The boom happened "away from the greedy grasp of Washington," the American Enterprise Institute, a think tank, wrote in an essay this year.

If bureaucrats "had known this was going on," the essay went on, "surely Washington would have done something to slow it down, tax it more, or stop it altogether."

But those who helped pioneer the technique known as hydraulic fracturing, or fracking, recall a different path. Over three decades, from the shale fields of Texas and Wyoming to the Marcellus in the Northeast, the federal government contributed more than $100 million in research to develop fracking, and billions more in tax breaks.
[...] The first federal energy subsidies began in 1916, and until the 1970s they "focused almost exclusively on increasing the production of domestic oil and natural gas," according to the Congressional Budget Office.

More recently, the natural gas and petroleum industries altogether accounted for about $2.8 billion in federal energy subsidies in the 2010 fiscal year and about $14.7 billion went to renewable energies, the Department of Energy found.

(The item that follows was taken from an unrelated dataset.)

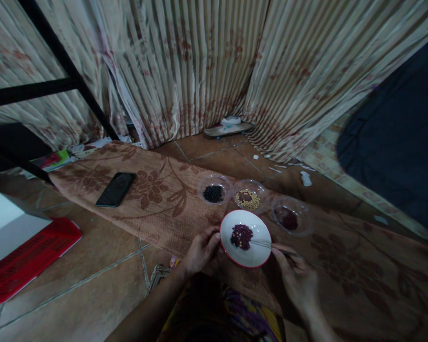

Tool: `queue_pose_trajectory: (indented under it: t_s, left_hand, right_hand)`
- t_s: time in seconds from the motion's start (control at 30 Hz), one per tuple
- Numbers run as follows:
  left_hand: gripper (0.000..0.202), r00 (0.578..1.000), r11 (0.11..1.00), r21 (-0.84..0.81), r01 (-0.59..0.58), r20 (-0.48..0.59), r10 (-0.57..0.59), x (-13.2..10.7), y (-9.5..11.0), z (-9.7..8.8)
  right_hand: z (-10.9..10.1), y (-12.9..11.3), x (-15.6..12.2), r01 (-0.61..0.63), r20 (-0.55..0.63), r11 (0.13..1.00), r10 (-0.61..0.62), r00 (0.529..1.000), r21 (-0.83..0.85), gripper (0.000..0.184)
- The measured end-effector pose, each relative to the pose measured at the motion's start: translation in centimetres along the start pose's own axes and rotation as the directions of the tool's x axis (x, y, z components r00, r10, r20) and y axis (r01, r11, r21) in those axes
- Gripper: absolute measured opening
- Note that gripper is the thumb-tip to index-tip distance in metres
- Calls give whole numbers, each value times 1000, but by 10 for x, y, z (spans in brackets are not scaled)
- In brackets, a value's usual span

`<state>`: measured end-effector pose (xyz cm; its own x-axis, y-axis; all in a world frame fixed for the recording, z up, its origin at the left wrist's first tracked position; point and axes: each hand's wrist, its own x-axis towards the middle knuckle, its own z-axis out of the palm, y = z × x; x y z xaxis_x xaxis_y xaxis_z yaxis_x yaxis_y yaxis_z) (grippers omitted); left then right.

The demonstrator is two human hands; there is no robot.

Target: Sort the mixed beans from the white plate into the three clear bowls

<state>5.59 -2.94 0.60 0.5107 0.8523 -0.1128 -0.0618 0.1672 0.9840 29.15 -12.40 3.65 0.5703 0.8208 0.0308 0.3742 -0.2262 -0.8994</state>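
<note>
A white bowl (260, 223) with a red rim holds a small heap of mostly dark red beans (242, 233), with a few black and pale ones among them. The fingers and thumb of my left hand (203, 249) grip its left rim. Thin chopsticks (262, 244) are pinched in my right hand (296, 270) at the right rim, their tips by the beans. Just beyond the bowl stand three clear plastic bowls: one with black beans (213, 193), one with yellow beans (248, 199) and one with dark red beans (288, 219).
A brown flowered cloth (146, 218) covers the long, narrow bench. A black phone (116, 189) lies on its left part. A red basket (32, 256) with a white box stands on the floor at left. Striped curtains (185, 71) and a skateboard (228, 129) are beyond.
</note>
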Motion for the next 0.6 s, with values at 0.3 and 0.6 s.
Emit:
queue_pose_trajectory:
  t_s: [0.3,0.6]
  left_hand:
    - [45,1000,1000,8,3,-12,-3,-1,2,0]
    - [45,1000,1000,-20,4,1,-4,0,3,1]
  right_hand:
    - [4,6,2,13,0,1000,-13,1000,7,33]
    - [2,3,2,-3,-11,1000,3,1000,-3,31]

The figures include both direct expenditures and tax credits.

Congress passed a huge tax break in 1980 specifically to encourage unconventional natural gas drilling, noted Alex Trembath, a researcher at the Breakthrough Institute, a California nonprofit that supports new ways of thinking about energy and the environment. Trembath said that the Department of Energy invested about $137 million in gas research over three decades, and that the federal tax credit for drillers amounted to $10 billion between 1980 and 2002.

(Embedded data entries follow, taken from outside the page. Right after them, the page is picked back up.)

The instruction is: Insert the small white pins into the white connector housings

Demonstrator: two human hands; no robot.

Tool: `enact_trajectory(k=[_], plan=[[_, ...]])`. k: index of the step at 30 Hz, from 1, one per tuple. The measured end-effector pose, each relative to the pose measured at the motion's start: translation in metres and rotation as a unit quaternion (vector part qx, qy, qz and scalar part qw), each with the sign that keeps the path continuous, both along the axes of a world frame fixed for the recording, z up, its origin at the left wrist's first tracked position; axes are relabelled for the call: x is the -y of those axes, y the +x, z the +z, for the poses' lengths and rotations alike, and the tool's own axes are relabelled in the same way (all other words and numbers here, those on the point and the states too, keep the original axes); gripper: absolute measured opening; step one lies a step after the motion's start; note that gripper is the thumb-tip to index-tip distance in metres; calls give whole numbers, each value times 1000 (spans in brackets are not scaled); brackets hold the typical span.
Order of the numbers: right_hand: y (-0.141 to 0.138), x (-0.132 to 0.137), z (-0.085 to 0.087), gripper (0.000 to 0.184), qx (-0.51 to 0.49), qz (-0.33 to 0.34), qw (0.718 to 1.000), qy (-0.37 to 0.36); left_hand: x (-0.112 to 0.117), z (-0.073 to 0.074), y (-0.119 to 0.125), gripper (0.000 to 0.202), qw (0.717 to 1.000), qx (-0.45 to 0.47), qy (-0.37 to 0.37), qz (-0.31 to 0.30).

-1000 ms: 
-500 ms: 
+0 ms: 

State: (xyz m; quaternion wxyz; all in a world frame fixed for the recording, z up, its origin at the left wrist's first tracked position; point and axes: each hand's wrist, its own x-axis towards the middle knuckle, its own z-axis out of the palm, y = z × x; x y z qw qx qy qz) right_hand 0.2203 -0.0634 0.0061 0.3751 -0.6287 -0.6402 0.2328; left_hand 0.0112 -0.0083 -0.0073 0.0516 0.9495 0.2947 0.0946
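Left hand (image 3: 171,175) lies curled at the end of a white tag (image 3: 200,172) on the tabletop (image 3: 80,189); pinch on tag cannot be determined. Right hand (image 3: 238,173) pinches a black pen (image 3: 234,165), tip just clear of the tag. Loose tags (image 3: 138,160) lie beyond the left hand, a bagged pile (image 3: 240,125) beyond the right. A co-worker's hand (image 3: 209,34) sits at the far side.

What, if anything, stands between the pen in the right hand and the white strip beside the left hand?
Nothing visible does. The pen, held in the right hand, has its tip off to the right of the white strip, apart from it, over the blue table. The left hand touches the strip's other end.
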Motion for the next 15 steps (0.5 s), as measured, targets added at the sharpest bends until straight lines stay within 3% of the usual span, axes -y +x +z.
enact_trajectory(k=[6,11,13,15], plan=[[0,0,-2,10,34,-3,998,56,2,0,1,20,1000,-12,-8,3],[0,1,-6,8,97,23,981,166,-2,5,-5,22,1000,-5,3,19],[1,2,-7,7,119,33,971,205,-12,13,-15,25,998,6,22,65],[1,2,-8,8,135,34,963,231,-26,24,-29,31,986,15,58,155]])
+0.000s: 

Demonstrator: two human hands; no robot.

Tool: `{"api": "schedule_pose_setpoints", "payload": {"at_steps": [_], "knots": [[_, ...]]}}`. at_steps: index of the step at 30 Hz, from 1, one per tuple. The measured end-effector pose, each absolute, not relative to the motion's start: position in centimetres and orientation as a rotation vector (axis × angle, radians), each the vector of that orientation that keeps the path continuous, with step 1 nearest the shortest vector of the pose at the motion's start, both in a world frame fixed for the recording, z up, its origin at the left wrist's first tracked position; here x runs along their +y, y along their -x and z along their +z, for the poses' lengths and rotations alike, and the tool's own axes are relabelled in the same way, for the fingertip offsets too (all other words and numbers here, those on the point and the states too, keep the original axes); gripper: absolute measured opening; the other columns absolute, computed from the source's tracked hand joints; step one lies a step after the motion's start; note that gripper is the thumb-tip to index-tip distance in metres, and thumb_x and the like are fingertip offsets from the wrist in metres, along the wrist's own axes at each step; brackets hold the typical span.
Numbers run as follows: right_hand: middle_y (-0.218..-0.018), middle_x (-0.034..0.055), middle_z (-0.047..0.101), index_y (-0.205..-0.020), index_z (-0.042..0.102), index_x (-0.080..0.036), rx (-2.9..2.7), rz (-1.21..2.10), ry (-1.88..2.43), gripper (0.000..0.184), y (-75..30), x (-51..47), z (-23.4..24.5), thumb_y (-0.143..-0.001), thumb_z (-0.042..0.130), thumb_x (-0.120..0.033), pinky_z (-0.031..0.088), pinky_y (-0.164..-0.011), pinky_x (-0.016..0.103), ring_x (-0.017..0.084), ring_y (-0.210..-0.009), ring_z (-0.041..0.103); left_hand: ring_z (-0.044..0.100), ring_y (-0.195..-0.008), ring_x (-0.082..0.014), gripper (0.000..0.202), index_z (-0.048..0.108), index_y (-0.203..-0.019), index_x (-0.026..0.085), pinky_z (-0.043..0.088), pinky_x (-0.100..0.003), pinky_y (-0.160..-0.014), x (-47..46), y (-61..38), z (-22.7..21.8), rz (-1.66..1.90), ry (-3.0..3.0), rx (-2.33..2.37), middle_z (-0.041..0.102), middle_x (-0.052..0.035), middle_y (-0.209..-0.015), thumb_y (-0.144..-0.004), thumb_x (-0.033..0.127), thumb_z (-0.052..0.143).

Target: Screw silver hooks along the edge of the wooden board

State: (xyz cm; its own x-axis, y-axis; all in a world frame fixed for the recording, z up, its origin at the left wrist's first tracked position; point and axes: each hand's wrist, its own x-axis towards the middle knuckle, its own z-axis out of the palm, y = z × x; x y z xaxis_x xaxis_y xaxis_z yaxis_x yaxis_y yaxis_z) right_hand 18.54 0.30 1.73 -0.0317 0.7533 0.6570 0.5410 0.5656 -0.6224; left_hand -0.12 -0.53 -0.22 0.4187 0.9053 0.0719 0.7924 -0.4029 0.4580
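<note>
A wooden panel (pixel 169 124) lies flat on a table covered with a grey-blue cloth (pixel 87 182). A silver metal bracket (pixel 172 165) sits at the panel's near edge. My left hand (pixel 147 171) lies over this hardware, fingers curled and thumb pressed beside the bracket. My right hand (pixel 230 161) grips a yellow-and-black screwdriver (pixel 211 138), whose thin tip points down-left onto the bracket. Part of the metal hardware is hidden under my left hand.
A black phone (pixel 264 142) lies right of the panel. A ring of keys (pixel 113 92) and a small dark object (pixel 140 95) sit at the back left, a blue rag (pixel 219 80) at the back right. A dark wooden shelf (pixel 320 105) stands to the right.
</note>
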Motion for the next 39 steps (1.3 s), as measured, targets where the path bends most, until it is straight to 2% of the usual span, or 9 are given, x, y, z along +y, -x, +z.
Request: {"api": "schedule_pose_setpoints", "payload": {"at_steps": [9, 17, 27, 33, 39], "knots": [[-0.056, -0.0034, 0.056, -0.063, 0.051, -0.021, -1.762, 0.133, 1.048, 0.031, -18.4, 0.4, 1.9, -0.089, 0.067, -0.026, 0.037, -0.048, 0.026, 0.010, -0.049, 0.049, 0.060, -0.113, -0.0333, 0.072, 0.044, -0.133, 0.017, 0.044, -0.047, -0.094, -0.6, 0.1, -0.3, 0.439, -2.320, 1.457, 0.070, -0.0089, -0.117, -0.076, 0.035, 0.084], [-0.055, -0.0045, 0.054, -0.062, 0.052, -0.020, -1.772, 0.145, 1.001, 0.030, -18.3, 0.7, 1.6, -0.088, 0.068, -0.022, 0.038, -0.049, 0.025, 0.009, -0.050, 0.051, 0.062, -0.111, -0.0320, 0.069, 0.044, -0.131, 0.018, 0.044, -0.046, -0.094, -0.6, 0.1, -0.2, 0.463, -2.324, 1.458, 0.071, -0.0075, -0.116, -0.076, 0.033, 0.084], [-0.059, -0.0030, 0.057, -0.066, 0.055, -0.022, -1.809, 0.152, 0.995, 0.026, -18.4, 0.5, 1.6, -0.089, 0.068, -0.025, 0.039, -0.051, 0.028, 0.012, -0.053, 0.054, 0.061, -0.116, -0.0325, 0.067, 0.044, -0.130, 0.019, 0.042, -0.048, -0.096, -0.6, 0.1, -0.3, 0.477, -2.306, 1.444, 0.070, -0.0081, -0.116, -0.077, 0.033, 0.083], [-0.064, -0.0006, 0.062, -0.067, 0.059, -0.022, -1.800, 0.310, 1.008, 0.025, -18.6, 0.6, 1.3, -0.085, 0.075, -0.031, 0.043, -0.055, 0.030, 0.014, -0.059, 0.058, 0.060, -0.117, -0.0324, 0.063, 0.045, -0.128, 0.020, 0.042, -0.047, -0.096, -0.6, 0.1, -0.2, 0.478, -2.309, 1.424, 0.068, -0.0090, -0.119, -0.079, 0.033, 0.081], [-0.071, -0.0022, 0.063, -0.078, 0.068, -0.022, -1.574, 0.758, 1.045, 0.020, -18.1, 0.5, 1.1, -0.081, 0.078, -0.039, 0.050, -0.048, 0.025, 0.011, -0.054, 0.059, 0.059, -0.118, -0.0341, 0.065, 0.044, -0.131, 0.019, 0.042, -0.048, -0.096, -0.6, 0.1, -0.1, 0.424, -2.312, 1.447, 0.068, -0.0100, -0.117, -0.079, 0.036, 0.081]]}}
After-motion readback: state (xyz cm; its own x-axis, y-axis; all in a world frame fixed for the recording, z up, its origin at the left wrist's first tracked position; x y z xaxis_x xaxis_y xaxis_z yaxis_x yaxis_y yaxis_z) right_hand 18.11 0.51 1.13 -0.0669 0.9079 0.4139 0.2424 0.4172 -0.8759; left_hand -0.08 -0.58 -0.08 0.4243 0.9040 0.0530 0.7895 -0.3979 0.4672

The work wasn't all industry or all government, but both.
Decades of federal dollars helped fuel gas boom (Associated Press)
The day after Barack Obama won his re-election bid, the chief executive of Murray Energy, Robert E. Murray, gathered his staff and began to read a prayer. He asked God to forgive America for its choice of president, and he prayed for “guidance in this drastic time with the drastic decisions that will be made to have any hope of our survival as an American business enterprise.” He closed with a heartfelt “amen.”

Then he fired 156 people.

Murray explained that the layoffs were inevitable in light of Obama’s re-election. He’s not the only coal baron to cite the president as the cause of the industry’s supposed death knell. CONSOL Energy Inc. President Nicholas Deluliis blamed Obama for 145 planned layoffs, while Alpha Natural Resources CEO Kevin Crutchfield cited the Obama-created “regulatory environment” as the basis for 1,200 job cuts this fall. Other coal executives poured millions into (ultimately ineffective) anti-Obama super PACs. The Romney campaign itself tried to stoke anger against the administration to win over voters in coal-rich Ohio, echoing the coal CEOs’ invectives against Obama and his environmental regulation.

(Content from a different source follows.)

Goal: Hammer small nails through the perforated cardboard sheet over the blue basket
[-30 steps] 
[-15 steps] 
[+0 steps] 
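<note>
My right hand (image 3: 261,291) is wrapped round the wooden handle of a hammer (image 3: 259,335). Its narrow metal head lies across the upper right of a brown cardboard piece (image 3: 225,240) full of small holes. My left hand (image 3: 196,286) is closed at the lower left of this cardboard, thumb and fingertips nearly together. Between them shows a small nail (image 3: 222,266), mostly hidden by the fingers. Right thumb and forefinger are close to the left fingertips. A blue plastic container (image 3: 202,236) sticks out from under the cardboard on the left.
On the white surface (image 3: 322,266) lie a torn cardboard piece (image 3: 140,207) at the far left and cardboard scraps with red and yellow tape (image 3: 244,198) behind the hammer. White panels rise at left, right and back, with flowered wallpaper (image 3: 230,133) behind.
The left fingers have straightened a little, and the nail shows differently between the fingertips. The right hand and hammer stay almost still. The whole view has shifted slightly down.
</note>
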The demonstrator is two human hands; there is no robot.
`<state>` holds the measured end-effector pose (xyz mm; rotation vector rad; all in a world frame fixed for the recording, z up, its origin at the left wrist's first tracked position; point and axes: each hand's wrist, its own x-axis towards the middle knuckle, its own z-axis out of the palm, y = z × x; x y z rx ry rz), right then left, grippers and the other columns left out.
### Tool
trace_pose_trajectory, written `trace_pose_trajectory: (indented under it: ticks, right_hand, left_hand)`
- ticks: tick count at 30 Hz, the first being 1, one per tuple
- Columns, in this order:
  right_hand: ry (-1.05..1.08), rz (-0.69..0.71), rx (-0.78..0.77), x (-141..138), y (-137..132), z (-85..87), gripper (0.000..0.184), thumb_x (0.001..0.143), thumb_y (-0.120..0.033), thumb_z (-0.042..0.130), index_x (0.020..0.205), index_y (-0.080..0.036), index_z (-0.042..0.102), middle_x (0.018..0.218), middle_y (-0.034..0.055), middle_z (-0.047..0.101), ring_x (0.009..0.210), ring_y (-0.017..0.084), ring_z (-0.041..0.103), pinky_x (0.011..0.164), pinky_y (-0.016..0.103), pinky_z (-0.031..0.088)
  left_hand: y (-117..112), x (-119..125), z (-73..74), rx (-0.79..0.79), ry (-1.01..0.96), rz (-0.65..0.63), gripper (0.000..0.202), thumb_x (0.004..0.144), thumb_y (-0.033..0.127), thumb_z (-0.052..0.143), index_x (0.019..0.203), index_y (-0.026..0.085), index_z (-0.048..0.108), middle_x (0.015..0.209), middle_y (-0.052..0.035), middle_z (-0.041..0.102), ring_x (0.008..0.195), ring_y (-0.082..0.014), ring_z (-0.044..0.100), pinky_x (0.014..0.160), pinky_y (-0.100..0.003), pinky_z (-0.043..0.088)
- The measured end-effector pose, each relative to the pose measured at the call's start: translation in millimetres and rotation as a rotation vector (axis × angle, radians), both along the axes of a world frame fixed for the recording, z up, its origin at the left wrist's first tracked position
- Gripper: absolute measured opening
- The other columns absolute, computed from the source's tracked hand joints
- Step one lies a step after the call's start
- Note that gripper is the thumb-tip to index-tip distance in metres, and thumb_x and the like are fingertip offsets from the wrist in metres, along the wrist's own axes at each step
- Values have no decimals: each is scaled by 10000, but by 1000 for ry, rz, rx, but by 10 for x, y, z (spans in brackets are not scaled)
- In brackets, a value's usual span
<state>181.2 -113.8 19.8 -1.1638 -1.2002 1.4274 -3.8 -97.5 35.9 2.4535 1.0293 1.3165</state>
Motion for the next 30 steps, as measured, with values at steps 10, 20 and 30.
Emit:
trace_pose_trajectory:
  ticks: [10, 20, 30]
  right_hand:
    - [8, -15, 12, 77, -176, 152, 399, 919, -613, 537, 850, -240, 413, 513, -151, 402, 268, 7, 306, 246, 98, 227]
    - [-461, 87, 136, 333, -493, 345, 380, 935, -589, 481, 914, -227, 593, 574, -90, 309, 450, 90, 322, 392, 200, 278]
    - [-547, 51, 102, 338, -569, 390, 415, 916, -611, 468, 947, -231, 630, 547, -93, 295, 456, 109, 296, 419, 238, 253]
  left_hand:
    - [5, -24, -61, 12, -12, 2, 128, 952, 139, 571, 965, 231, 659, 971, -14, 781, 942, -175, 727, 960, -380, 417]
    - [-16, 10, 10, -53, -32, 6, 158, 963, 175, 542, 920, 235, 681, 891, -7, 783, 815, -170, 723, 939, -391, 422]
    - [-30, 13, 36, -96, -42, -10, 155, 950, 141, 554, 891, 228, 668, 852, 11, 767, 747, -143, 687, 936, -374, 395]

There’s a slight flaw, however, in this blame game: It’s almost entirely made-up. Obama has indeed increased regulation over the coal industry to limit output of carbon and mercury, mandating that older plants update their scrubbers. But his efforts have been fairly mild and nonaggressive, and the regulations—which have the benefit of protecting Americans from mercury poisoning—aren’t cripplingly costly to coal companies. 
Coal CEO Prays for Deliverance From Obama, Fires Workers (Slate)

The only thing that's changed is that they've realized the usefulness of effective propaganda. Remember, when politicians say they want to shrink government and let the "free" market decide, they mean for labor, not for themselves. There is no such thing as a free market.